First London borough votes to recognise care experience as a protected characteristic

Emily Harle
Thursday, January 26, 2023

Lambeth Borough Council is the latest local authority to pledge to treat care experience as a protected characteristic, becoming the first London borough to do so.

Campaigner Terry Galloway urged councillors to vote in support of the motion. Picture: Fiona Simpson/CYP Now
Campaigner Terry Galloway urged councillors to vote in support of the motion. Picture: Fiona Simpson/CYP Now

The motion, brought forward by Councillor Ben Kind, cabinet member for children and young people, was passed at a full council meeting on 25 January, after similar motions were passed at various councils across the UK.

CYP Now attended the meeting, with reporters live-tweeting the motion's progress.

Campaigner Terry Galloway urged councillors to support the motion, drawing on his own experience of the care system.

He told councillors that both he and his siblings were “abused in the system and nobody listened”, adding that he remembered telling his sister “that it would okay and we would change the care system together, and use the pain for good".

Explaining that his sister had died after being stabbed by her partner, he said: “She’s gone now, but there are plenty more children in care right now, who leave the system looking for love and looking for family, but who end up exploited by criminal gangs, domestic violence and coercion. We must recognise this and do more for our care experienced people.”

Councillors also heard from Rachel, a care experienced young person working with Action for Children as an ambassador, who discussed discrimination she had experienced due to being in foster care.

Rachel said a staff member at a setting where she was studying spoke to other people about her care experience. Rachel added that the staff member asked her invasive questions about why she was in foster care, including asking why her parents did not love her, and asking if had been to prison because she was a foster child.

She said this discrimination resulted in her leaving the course she had previously enjoyed, saying: “I didn’t feel safe, I didn’t feel comfortable or welcomed anymore.

“Had there been a care experience protected characteristic, they would’ve known not to ask me that or put me in that position.”

Councillor Ben Kind, who brought the motion, told councillors that his foster brother once said: “The biggest challenge in life as a care-experienced person, even as an adult, is dealing with the choices that were made for you by others.”

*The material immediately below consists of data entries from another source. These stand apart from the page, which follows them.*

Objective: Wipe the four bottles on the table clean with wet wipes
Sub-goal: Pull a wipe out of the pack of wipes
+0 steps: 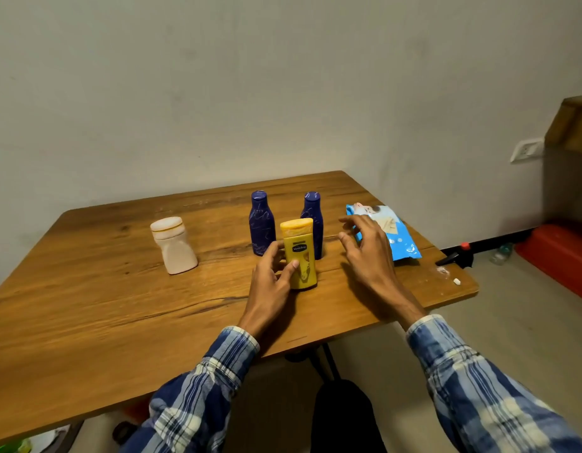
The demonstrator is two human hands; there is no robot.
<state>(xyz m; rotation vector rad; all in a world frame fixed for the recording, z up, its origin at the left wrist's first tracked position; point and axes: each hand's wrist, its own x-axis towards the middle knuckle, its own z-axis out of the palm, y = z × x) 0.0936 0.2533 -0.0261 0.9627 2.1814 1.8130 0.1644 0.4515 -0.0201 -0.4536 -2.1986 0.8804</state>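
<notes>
A yellow lotion bottle (300,255) stands upright on the wooden table (119,305), and my left hand (271,282) is wrapped around its left side with the thumb on its front. Two dark blue bottles stand just behind it, one on the left (261,223) and one on the right (313,210), partly hidden by the yellow one. A white bottle (173,245) stands apart at the left. My right hand (368,253) hovers with fingers spread, empty, beside a blue pack of wet wipes (399,237) lying at the table's right side.
Small white scraps (456,281) lie near the table's right front corner. Beyond that edge, on the floor, are a black object with a red cap (459,255) and a red cushion (561,256). A wall stands close behind the table.
</notes>
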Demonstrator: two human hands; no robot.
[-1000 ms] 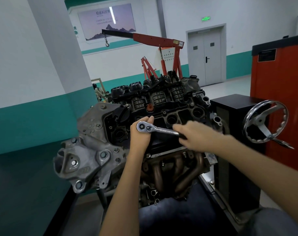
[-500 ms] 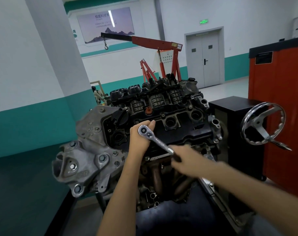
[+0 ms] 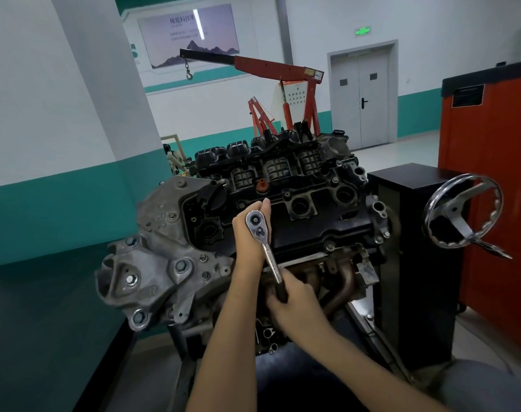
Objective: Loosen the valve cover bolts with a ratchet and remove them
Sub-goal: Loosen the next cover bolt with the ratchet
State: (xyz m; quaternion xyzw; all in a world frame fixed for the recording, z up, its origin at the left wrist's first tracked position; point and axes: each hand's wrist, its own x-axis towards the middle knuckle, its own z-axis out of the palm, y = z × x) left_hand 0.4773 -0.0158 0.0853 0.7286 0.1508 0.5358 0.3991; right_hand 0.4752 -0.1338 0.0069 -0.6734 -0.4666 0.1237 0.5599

Kind added: “Care-experienced people face challenges, discrimination and stigma across housing, health, education, relationships, employment and the criminal justice system.

“It’s not just a failure on the part of decision-makers nationally, it is a failure of all of us collectively, and its our responsibility to do better.”

The motion resolves that the council will “treat care experience as an additional equality strand alongside the protected characteristics as set out in the Equality Act 2012”.

This means that “key council policies and changes in policy made and adopted by Lambeth should be assessed through Equality Impact Assessments to determine the impact of changes on people with care experience".

Council documents, laying out the motion, state that the council will formally support the Show Us You Care Too campaign, and call on the government to make care experience a protected characteristic as part of the Care Review, which the government is soon expected to release a response to.

More than 10 other councils across the UK have now passed similar motions on treating care experience as a protected characteristic, including Nottinghamshire County Council, Sefton Council, and Wigan Council.